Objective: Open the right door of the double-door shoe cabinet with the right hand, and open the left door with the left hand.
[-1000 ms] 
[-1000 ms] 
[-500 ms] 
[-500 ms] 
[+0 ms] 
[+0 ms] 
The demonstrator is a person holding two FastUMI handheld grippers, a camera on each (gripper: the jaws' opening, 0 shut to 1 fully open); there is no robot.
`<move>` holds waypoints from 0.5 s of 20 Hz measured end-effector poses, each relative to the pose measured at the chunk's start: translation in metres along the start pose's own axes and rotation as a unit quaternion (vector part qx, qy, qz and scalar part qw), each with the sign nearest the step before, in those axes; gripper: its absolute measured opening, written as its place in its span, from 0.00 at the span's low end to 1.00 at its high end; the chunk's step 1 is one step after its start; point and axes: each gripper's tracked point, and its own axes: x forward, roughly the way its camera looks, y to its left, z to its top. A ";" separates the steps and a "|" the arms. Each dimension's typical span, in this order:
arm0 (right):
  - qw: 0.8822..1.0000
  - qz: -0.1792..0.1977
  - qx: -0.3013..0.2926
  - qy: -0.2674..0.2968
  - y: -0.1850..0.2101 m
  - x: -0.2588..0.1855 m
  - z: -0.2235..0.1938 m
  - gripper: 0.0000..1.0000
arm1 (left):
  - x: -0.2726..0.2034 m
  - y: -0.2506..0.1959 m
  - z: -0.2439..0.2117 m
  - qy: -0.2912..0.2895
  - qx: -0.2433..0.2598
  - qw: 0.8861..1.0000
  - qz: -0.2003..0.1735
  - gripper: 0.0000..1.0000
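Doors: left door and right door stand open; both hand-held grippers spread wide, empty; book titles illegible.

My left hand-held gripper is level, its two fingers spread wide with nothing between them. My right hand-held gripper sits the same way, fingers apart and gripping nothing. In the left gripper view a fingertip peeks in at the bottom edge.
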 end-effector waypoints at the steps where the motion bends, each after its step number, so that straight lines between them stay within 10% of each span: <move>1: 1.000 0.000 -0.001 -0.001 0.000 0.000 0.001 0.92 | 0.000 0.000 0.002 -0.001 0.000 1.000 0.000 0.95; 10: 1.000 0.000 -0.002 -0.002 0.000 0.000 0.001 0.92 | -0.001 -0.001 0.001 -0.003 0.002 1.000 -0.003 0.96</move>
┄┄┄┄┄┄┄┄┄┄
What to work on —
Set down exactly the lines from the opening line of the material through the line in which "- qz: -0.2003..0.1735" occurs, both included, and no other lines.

Task response —
Objective: Open the right door of the double-door shoe cabinet with the right hand, and open the left door with the left hand.
[-1000 ms] 
[-1000 ms] 
[-500 ms] 
[-500 ms] 
[+0 ms] 
[+0 ms] 
The demonstrator is a person holding two FastUMI handheld grippers, a camera on each (gripper: the jaws' opening, 0 shut to 1 fully open); there is no robot.
`<move>` holds waypoints from 0.5 s of 20 Hz measured end-effector poses, each relative to the pose measured at the chunk's start: translation in metres along the start pose's own axes and rotation as a unit quaternion (vector part qx, qy, qz and scalar part qw), each with the sign nearest the step before, in those axes; gripper: its absolute measured opening, written as its place in its span, from 0.00 at the span's low end to 1.00 at its high end; the chunk's step 1 is one step after its start; point and axes: each gripper's tracked point, and its own axes: x forward, roughly the way its camera looks, y to its left, z to its top. A ";" separates the steps and a "|" the arms. Each dimension's typical span, in this order:
arm0 (right):
  - qw: 0.8822..1.0000
  - qz: -0.1792..0.1977
  - qx: -0.3013..0.2926
  - qy: -0.2674..0.2968
  - y: -0.1850..0.2101 m
  - x: -0.2588..0.1855 m
  - z: -0.2235..0.1938 m
  - gripper: 0.0000..1.0000
arm1 (left):
  - x: -0.2726..0.2034 m
  - y: -0.2506..0.1959 m
  - z: -0.2439..0.2117 m
  - qy: -0.2912..0.2895
  - qx: -0.2433..0.2598
  - qw: 0.8861..1.0000
  - qz: -0.2003..0.1735

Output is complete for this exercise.